Dear postpartum mom: It’s okay to not know your identity right now

Hey momma- let’s take a walk down memory lane. Let’s go back a bit and revisit one of those times in life where things felt out of whack. Ah, adolescence. “The process of developing from a child to an adult.” I’m sure there are many stories you could tell me about this time. Stories about your body changing. Stories about your emotions changing. Stories about your friendships and interests changing. You probably have something really embarrassing that happened during this time (and most likely it was in front of that first real crush.)
Our society has accepted this as a normal part of growth. Something to not only acknowledge but also, in the midst of all of its’ awkwardness, to celebrate. It’s important for us to take a minute to experience laughter and tears as we look back and see that, even when we thought that time would never end, it did. Even when we thought we were going to crumble away in a corner somewhere after our 7th-period class, we didn’t. You’re here and you aren’t the same woman you were before the hormones and mental shifts and expectations changed around you.

So here we stand today, in the present moment. You have entered this realm of motherhood and I bet if you really think hard about it, a lot of things feel similar to those distant years of transitioning from a child to an adult. Hormones. Emotions. Friends. Expectations. Interests. (Did I already say emotions? It’s worth saying twice.) So many things are changing and it feels outright confusing sometimes. In contrast to your teenage years, though, now you feel the pressure to keep it together. You feel the pressure to innately know how to accomplish these new tasks and expectations. You feel pressure for all of the change to come ‘naturally’ and you’re feeling down on yourself when it doesn’t. Here’s the truth, momma, just like taking care of new breasts, starting to date, having more responsibilities and handling your roller coaster emotions didn’t come without difficulties the first time, this second major transition isn’t without its’ struggles. Just because society doesn’t give you as much grace doesn’t mean you don’t deserve it.

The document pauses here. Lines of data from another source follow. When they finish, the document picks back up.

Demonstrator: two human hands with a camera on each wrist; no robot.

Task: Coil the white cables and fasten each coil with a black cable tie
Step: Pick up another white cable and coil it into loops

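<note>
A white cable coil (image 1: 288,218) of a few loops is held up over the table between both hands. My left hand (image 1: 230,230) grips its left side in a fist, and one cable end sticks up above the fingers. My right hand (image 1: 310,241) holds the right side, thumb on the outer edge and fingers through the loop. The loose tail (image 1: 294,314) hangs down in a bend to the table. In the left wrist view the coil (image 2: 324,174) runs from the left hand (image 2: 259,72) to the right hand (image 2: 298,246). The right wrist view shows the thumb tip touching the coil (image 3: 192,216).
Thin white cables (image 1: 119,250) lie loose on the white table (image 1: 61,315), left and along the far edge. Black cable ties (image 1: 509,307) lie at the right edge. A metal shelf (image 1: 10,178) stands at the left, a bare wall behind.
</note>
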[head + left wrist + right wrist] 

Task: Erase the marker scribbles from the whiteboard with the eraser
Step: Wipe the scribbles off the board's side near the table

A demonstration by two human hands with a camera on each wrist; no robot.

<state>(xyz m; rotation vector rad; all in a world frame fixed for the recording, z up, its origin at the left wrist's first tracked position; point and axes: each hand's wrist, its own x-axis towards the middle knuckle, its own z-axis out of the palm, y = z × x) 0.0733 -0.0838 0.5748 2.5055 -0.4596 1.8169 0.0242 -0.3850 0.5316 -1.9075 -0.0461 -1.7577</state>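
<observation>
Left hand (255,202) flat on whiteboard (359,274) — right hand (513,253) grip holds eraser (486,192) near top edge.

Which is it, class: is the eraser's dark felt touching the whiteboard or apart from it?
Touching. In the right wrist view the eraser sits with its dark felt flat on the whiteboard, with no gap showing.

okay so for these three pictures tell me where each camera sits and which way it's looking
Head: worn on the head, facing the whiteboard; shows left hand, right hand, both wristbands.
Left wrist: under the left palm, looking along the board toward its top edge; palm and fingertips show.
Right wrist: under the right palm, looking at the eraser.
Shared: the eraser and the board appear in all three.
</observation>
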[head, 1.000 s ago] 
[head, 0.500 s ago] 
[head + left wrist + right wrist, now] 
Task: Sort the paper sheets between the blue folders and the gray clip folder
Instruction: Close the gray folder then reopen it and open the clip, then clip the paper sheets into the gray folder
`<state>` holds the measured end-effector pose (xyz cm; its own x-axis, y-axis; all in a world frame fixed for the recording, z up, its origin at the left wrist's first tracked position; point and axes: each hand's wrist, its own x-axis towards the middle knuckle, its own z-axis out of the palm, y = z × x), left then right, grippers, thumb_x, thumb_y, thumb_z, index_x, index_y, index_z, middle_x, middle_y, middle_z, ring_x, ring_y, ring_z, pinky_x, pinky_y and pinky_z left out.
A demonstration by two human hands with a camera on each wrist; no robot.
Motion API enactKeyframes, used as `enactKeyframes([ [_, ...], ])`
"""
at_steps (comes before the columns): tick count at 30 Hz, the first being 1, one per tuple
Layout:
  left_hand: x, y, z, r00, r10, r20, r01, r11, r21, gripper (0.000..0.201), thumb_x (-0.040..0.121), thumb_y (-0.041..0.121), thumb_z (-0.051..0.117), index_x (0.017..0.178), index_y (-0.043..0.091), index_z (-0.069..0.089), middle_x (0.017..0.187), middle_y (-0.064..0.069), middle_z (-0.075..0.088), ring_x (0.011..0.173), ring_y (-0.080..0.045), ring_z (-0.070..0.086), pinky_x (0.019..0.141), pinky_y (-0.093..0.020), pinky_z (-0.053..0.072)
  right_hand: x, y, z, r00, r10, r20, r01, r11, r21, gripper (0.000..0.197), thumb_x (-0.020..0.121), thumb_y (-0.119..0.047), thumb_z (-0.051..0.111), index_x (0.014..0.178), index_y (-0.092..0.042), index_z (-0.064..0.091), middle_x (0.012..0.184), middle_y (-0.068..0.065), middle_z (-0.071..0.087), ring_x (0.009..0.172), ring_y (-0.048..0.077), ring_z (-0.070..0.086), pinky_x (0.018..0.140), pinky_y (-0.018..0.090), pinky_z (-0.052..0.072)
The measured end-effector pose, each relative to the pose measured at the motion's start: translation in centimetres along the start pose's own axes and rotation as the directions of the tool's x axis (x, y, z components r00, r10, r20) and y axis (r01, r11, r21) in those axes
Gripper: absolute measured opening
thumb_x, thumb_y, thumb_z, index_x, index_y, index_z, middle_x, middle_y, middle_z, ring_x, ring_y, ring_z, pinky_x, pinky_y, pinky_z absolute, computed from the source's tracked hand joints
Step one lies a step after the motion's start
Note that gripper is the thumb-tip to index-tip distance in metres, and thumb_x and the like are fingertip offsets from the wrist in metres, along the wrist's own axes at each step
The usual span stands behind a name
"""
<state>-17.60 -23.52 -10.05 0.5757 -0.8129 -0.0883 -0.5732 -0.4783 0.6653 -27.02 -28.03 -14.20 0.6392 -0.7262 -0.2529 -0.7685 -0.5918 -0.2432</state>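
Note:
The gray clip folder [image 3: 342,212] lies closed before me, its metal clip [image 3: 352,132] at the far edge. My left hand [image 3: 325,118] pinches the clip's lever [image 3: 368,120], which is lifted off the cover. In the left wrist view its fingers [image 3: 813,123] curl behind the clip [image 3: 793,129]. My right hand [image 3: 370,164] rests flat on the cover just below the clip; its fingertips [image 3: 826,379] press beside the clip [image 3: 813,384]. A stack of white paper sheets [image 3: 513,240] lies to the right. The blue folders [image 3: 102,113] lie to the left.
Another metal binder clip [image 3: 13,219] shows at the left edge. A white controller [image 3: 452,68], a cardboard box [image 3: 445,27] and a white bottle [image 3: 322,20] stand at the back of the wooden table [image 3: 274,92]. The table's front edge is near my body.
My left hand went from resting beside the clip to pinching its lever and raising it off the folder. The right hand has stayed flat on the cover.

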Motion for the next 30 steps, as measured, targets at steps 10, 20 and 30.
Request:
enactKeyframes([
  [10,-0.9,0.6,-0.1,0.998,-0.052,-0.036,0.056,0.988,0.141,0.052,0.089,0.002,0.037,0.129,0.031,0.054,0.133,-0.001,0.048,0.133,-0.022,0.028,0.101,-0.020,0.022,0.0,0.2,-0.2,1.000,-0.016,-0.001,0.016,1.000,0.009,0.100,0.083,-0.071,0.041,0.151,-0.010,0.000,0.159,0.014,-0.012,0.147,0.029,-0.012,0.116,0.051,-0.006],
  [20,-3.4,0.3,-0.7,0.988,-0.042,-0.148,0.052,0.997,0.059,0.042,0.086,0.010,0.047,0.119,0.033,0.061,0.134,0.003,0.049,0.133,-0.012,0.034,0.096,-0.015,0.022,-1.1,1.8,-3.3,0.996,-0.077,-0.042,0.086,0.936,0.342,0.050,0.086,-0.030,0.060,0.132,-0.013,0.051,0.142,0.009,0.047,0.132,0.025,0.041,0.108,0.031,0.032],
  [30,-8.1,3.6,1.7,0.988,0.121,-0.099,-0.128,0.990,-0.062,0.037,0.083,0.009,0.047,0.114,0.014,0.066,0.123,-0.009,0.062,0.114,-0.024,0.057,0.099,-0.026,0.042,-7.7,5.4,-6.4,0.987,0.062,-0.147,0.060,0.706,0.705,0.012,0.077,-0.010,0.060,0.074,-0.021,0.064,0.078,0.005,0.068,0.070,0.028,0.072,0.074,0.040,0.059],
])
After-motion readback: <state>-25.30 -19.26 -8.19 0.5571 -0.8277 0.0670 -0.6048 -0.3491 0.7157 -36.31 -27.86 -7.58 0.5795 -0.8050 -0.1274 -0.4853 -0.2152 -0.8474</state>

In her anthropological studies of mothers across the world, Dana Raphael coined the term “matrescence.” This term and study have been on the rise as others like reproductive psychiatrist Alexandra Sacks bring it into the light (Ted Talk here). Sacks defines matrescence as “the developmental phase of new motherhood, (it) is like adolescence — a transition when hormones surge, bodies morph, and identity and relationships shift.” Does that sound familiar? Hormones? Bodies? Identity? Relationships? Matrescence makes so much sense, and yet it is still not a widely adopted and acknowledge part of our society.

Momma, today you are in the midst of your matrescence. Whether you became a mother a day, a week, a month or a year ago, you are in your transition. You look different. You feel different. You think differently (both intentionally and unintentionally.) The things that once defined you may or may not be relevant right now.
Sometimes it feels like you swapped bodies with a stranger.
Sometimes your hormones cause you to think and feel and act differently than you intend to.
The top things that make you YOU may be shifting.
You have probably lost some friendships, gained some friendships, and seen dynamic changes across relationships.

Sometimes you wonder what happened to the doting and attention you were getting as a pregnant woman and how it so fleetingly disappeared as the baby took the whole stage. (Yes, we love the baby too, but momma is still here and still needs help!)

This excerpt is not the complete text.